AP News
(2010-02-25 18:41:31)
The Federal Reserve, once in danger of being stripped of its bank supervision powers by the Senate, is getting a second look from key lawmakers amid a new flurry of bipartisan negotiations over a massive overhaul of the rules that govern Wall Street.
Senate Banking Committee Chairman Christopher Dodd, D-Conn., and Republican Sens. Richard Shelby and Bob Corker are now looking at letting the Fed keep some of its regulatory authority after all.
"The question before the committee is, do we exclude the Fed entirely or do we bring them back, keep some type of regulatory authority...with the Fed," Shelby said Thursday. Shelby has been one of the main critics of the Fed's conduct as a banking regulator.
The surprise second-look comes as Shelby, who had reached a negotiating impasse with Dodd two weeks ago, re-entered the talks in a meeting with Dodd late Wednesday. Dodd had been negotiating with Corker since he and Shelby deadlocked. It also comes as Fed Chairman Ben Bernanke, testifying to the Banking Committee, and Treasury Secretary Timothy Geithner, meeting privately with banking industry officials, made a vigorous case Thursday for retaining the Fed's regulatory authority.

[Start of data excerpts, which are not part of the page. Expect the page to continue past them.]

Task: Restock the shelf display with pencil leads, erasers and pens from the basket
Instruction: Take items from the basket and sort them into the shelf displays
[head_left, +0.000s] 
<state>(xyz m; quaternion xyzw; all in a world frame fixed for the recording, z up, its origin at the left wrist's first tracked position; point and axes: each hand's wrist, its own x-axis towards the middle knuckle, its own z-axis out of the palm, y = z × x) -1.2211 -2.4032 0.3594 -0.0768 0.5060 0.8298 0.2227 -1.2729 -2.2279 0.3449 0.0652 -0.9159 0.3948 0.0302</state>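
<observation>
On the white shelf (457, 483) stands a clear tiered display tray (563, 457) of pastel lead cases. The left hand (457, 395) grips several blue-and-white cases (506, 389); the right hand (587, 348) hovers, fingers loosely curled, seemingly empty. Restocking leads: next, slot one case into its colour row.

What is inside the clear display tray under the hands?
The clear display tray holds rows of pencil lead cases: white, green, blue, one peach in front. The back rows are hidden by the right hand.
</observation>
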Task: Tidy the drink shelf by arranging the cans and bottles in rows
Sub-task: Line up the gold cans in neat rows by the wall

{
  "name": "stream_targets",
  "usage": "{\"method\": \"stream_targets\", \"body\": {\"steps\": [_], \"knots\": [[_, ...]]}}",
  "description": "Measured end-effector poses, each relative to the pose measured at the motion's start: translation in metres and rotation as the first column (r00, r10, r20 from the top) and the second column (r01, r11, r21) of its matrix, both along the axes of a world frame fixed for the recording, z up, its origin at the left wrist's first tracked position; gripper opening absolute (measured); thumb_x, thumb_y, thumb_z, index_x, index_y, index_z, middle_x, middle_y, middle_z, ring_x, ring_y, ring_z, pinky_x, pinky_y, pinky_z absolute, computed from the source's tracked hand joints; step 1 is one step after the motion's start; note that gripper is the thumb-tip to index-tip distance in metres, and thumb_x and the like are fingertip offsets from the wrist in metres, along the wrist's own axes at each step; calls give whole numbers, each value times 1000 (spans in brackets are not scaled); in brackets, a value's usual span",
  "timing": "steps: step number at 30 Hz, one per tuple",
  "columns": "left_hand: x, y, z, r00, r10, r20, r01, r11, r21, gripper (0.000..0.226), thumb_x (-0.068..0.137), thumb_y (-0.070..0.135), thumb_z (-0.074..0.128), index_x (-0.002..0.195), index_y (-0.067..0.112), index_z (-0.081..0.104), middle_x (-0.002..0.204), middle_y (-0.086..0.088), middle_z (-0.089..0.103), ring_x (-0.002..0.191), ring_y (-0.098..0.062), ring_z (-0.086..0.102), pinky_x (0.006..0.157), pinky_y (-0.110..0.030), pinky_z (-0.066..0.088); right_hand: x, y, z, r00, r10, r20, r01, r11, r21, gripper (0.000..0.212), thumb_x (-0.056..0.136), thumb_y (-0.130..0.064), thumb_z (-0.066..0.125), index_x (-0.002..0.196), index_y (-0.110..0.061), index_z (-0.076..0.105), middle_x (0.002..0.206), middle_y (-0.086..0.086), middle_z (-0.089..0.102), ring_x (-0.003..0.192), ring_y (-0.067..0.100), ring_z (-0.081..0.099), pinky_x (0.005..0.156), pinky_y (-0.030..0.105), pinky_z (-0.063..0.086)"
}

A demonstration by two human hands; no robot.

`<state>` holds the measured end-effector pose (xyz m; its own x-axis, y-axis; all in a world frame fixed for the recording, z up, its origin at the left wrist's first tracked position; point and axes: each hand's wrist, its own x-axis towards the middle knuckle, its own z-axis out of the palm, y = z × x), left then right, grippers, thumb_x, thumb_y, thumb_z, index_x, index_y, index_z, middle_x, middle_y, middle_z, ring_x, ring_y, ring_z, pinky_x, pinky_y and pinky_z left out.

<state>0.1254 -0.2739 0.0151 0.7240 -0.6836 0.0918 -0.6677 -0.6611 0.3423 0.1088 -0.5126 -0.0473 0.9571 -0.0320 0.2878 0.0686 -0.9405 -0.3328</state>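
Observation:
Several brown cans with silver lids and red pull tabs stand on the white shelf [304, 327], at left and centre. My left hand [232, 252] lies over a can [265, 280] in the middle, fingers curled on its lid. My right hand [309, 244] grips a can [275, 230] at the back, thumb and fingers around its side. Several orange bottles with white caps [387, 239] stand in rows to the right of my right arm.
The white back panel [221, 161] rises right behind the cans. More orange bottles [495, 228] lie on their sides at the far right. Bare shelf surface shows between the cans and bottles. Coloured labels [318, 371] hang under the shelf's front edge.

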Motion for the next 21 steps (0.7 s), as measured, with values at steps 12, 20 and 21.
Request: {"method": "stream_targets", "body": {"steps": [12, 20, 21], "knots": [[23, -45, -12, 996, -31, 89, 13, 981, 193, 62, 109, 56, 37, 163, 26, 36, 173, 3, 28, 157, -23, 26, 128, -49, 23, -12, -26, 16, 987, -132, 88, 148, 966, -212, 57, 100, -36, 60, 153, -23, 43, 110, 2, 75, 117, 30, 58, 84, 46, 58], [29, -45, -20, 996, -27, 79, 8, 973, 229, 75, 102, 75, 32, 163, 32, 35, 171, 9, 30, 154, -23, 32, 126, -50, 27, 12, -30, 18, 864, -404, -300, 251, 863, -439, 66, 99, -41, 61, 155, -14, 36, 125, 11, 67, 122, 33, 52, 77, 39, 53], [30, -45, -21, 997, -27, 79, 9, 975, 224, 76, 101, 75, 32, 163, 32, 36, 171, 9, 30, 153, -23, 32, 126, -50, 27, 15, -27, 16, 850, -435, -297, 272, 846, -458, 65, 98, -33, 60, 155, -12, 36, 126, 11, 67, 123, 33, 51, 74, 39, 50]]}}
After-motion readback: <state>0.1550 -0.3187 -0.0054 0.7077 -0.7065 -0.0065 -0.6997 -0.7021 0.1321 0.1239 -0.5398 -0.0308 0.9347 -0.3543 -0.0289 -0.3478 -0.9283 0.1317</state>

What role the Fed plays in regulating banks is important because it acts as the industry's lender of last resort and sets key interest rates that affect the pulse of the economy. It supervises bank holding companies and state chartered banks. Bankers in particular want the Fed to retain its regulatory authority, arguing that without it the Fed would be handcuffed in setting monetary policy.
Two people familiar with Geithner's meeting with industry officials Thursday said the treasury secretary assured them that he agreed and would work to keep the Fed's regulatory powers. The sources spoke on the condition of anonymity because the discussion was private.

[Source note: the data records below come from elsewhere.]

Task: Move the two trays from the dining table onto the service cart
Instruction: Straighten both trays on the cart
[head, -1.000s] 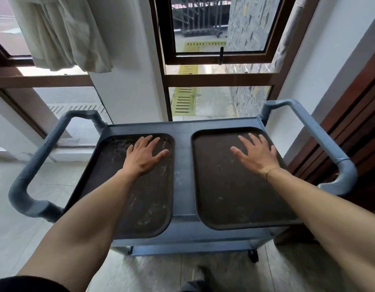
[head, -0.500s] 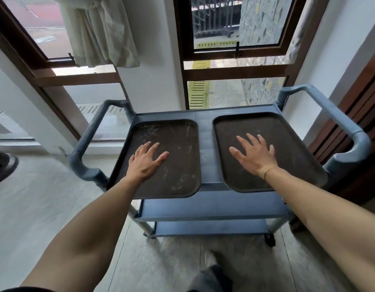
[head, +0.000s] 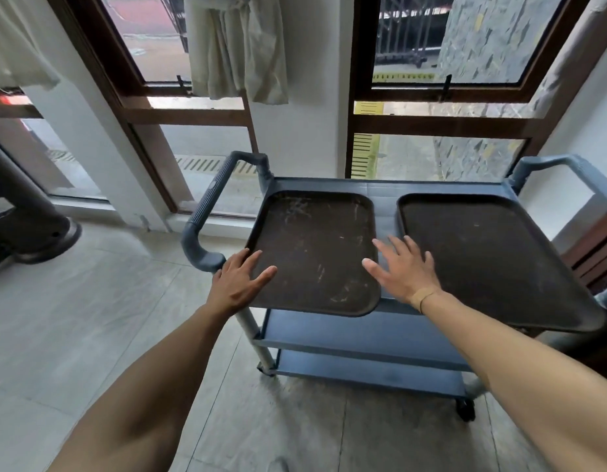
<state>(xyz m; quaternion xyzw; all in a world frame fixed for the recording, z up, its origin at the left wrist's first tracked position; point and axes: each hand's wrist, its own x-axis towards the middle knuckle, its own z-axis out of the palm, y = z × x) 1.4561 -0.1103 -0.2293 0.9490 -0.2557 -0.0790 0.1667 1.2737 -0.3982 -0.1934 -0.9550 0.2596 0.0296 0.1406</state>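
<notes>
Both dark brown rectangular plastic trays lie side by side on the top shelf of the grey-blue three-tier plastic service cart (head: 380, 327); the scratched left tray (head: 315, 250) and the right tray (head: 482, 257) each overhang its near edge; your left hand (head: 239, 284) spreads flat over the left tray's near-left corner, gripping nothing; your right hand (head: 402, 270), fingers splayed, is over the gap between the trays, empty; whether either palm touches, I cannot tell.
</notes>
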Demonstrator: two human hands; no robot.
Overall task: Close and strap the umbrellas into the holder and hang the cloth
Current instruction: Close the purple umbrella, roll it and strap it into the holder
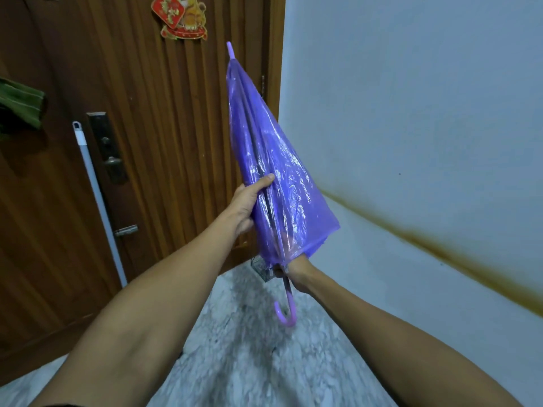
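Two bare forearms reach forward over a pale, grey-veined marble floor [264,362], which runs open and uncluttered up to the door and wall. Nearest, the right hand [296,274] curls around the shaft of the purple umbrella [279,177] just under the canopy's loose lower hem, with the pink hooked handle [286,311] hanging free below it. Higher up, the left hand [249,204] grips the folded canopy from its left side, thumb lying across the glossy film. That canopy is thin translucent plastic, crinkled and shiny, gathered into a narrow cone around dark ribs, flaring at the hem and tapering to a small pale tip pointing up and slightly left. It is held in the air, tilted, between door and wall. Behind it stands a brown ribbed wooden door [176,127] with a dark metal lock plate [107,148]; a white pole [97,198] leans beside that. A green cloth [20,101] hangs at the far left edge. Right, a pale wall [426,98] carries a rusty brown streak.
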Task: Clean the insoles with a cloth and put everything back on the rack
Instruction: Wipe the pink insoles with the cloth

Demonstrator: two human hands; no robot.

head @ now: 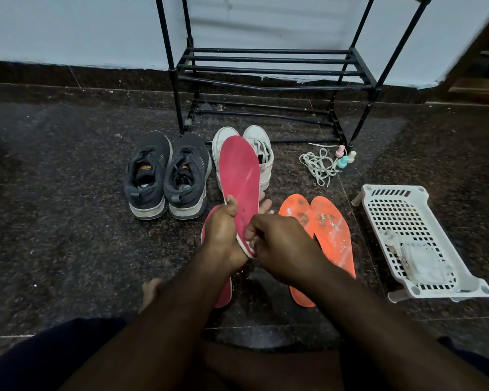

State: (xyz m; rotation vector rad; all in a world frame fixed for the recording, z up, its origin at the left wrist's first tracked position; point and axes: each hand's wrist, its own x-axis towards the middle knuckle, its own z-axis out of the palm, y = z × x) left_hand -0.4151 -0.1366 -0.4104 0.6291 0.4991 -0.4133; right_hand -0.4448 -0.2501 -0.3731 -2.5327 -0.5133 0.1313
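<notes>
A person seated on a dark speckled floor (68, 193) holds a pink insole (240, 176) upright at centre, its toe pointing toward the far wall. The left hand (222, 230) grips the insole's left edge, thumb curled over the front face; the right hand (283, 244) pinches the heel end with curled fingers (251, 231). A second pink insole (223, 294) lies flat on the floor beneath the left wrist. Just to the right, two orange insoles (331, 230) lie side by side, speckled with debris. Farther off stand a pair of grey sneakers (167, 176) and, partly behind the raised insole, white sneakers (261, 153) — both in front of a black metal rack (268, 69). White laces (319, 165) and three small pastel bottles (345, 158) sit by the rack's right leg. A white plastic basket (418, 241) rests at right.
</notes>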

Amid the movement on the Fed, the fate of a consumer financial protection entity remains a key sticking point in the Senate negotiations, sharply dividing Republicans and Democrats. President Barack Obama has called for an independent Consumer Financial Protection Agency to regulate and enforce rules aimed at guarding consumers in their financial transactions.
The White House on Thursday signaled that it could accept a consumer entity that is not freestanding, but set conditions that Republicans might still find objectionable. "Our top priorities on CFPA are ensuring the bill includes independent appointment, an independent budget and an independent ability to set and enforce clear rules of the road to protect American families," said Jennifer Psaki, the White House's deputy communications director.
One proposal under discussion in Dodd's negotiations would create a bureau within Treasury or within an overarching bank regulator that would have authority to write consumer rules. Such an agency could be similar to the Office of the Comptroller of the Currency, which is a bureau of the Treasury but is led by a presidential appointee and operates with its own independent budget.
The new tempo of negotiations raised hopes that Dodd might be able to announce a bipartisan bill early next week, more than a year after a panic swept across Wall Street nearly causing a disastrous financial collapse. At the same time, with several pieces unsettled, the talks could still come undone.
"We agree on a lot of stuff," Shelby told reporters Thursday. "Conceptually, I think Sen. Dodd and I probably agree on 90 percent."
The remaining 10 percent is crucial, however, and represents the difference between a bill and a partisan confrontation. Even if the Obama administration is prepared to accept something other than a free-standing agency, Dodd, Shelby and Corker still appear divided on what regulatory authority a consumer entity would have.
"If we can work out the consumer finance deal — if we can — I believe we'll get together on a bill," Shelby said. "If we don't, I guess we'll be politically estranged."
Shelby tipped his hand on his thinking about the Fed as he questioned Bernanke at Thursday's hearing. "What would you do as chairman of the Board of Governors of the Fed if you were — if the will of Congress was to give the Fed another opportunity to be a regulator?" Shelby asked.
Sen. Jack Reed, D-R.I., a banking committee member who has been involved in some aspect of the talks, said there is an emerging consensus within the committee that the Fed should lose its supervision of state-chartered banks to the Federal Deposit Insurance Corp.
But, he added: "There is a real serious question, substantive question, about bank holding companies, large bank holding companies."